Vikings hopeful Colter looks to catch on as punt returner
MANKATO, Minn. — When Kain Colter showed up for a rookie minicamp in May, he never had caught a punt in his life.
“Never,” Colter said. “I always played quarterback, and they never were going to put me back there.”
Now, Colter is trying to learn the craft, and it could play a major role in whether he makes the Vikings as an undrafted rookie free-agent signee.
Colter’s quarterback days are behind him as he has switched to wide receiver in his bid to make the NFL. He’s also trying to catch the eyes of coaches in training camp with his play on special teams.
“I think all special teams right now will be the key, but I think punt returner is probably my best special teams thing that I’m doing now,” he said. “So I think that will definitely help. I’m definitely improving, but I still have a long way to go.”

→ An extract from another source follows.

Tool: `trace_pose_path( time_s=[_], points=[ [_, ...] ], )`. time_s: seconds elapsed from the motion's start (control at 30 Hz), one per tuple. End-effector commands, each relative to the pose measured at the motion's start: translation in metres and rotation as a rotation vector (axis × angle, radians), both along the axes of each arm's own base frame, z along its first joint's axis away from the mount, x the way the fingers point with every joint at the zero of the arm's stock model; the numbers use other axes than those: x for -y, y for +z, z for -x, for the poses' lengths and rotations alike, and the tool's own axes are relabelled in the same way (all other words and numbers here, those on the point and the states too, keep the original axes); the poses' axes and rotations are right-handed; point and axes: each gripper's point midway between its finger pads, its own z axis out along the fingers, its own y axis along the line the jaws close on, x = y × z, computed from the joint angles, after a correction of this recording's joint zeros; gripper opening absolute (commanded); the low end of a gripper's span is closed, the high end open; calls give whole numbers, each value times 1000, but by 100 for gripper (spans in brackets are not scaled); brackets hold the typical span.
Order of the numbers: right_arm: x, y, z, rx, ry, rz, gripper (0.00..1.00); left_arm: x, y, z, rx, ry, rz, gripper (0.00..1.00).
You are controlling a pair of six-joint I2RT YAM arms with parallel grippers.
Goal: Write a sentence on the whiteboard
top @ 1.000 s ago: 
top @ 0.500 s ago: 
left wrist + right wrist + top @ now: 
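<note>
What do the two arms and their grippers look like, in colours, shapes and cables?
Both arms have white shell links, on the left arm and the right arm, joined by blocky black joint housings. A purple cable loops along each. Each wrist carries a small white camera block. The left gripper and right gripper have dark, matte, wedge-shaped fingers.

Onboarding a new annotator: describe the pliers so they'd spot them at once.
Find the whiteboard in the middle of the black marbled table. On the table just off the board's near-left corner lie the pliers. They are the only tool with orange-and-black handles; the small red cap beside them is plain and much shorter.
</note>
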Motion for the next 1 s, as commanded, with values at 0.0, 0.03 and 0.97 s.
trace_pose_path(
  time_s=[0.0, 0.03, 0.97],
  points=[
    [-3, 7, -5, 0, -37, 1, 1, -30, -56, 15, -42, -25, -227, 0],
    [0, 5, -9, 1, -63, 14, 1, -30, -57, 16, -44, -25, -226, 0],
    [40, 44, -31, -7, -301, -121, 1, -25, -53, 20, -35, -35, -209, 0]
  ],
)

The 6-foot, 195-pound Colter was an impressive runner at Northwestern, either when lining up as quarterback or hauling in passes. But learning how to catch a punt has been his biggest NFL challenge so far.
He looked pretty good initially when catching balls from the Jugs machine, which simulated the spin off a right-footed punter. But he struggled a bit early this week when he began trying to haul in live balls from left-footed Vikings punter Jeff Locke.
“We had a few windy days, and it was challenging,” Colter said. “But that’s no excuse. You’ve still got to go out there and focus and catch it.”
Vikings special-teams coordinator Mike Priefer said Colter had made a “tremendous amount of progress,” and Locke said he never would have guessed Colter never had returned a punt before last spring.
“I’m very surprised hearing that,” Locke said. “He’s doing all right.”
The Vikings have the NFL’s leading punt returner from last season in cornerback Marcus Sherels, who averaged 15.2 yards a return. But there could be a spot open for a guy who could serve as Sherels’ backup while boosting depth at receiver.
Colter might now be best known for spearheading an effort by Northwestern players to form a union. Prior to that, he was a part-time starter at quarterback who completed 223 of 322 career passes (an impressive completion percentage of 69.3) and ran for 2,180 yards.
Most of Colter’s time at wide receiver was in 2012, when he caught 43 of his 63 career passes. He has been trying to pick up some of the finer points of that position.
“He has a lot of work to do to learn how to play receiver,” Vikings offensive coordinator Norv Turner said. “But, if he doesn’t make it, it’s not (for) lack of effort. He is working; he is studying. It’s a big transition to go from quarterback to receiver.”
It’s perhaps a bigger one learning from scratch to become a punt returner, but Colter said he has inspiration.
Atwaan Randle El, another Big Ten quarterback, became a solid punt returner while playing in the NFL with Pittsburgh and Washington from 2002-10.
“I always kind of looked up to Randle El, and I’m hoping that I could do something similar to him,” Colter said.